** YOUR TASK **
What lines below contain the word "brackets"? Please pull each one out.

** THE DATA **
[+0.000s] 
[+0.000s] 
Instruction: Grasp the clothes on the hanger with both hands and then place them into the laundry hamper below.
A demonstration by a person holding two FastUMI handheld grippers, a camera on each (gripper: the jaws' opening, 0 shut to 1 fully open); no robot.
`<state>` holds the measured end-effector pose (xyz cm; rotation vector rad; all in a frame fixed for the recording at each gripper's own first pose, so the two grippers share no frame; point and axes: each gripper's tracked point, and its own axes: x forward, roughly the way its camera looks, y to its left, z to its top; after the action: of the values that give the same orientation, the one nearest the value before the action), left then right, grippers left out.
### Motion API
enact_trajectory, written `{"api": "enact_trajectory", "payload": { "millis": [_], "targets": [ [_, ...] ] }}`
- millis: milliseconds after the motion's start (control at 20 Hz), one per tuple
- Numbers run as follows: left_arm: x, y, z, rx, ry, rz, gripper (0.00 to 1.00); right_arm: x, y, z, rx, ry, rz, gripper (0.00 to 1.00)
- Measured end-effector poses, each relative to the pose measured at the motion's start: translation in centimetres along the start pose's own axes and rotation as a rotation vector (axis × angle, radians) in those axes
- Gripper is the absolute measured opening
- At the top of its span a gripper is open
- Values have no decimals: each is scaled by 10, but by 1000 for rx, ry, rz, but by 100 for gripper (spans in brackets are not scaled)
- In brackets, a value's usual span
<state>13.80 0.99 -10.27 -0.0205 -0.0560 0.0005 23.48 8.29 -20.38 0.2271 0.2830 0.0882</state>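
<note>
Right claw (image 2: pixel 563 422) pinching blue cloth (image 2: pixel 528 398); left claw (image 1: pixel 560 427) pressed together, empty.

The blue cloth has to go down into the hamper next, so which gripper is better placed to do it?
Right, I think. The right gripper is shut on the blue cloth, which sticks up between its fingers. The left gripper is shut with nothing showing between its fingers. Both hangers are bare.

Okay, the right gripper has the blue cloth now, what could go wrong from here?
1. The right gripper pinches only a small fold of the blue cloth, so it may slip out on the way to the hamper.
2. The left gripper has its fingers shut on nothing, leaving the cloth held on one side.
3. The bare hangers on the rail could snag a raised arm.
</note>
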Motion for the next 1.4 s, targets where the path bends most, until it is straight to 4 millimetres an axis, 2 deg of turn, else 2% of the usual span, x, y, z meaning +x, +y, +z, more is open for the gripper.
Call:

** YOUR RESPONSE **
- Values have no decimals: each is scaled by 10, but by 1000 for rx, ry, rz, but by 100 for gripper (spans in brackets are not scaled)
- In brackets, a value's usual span

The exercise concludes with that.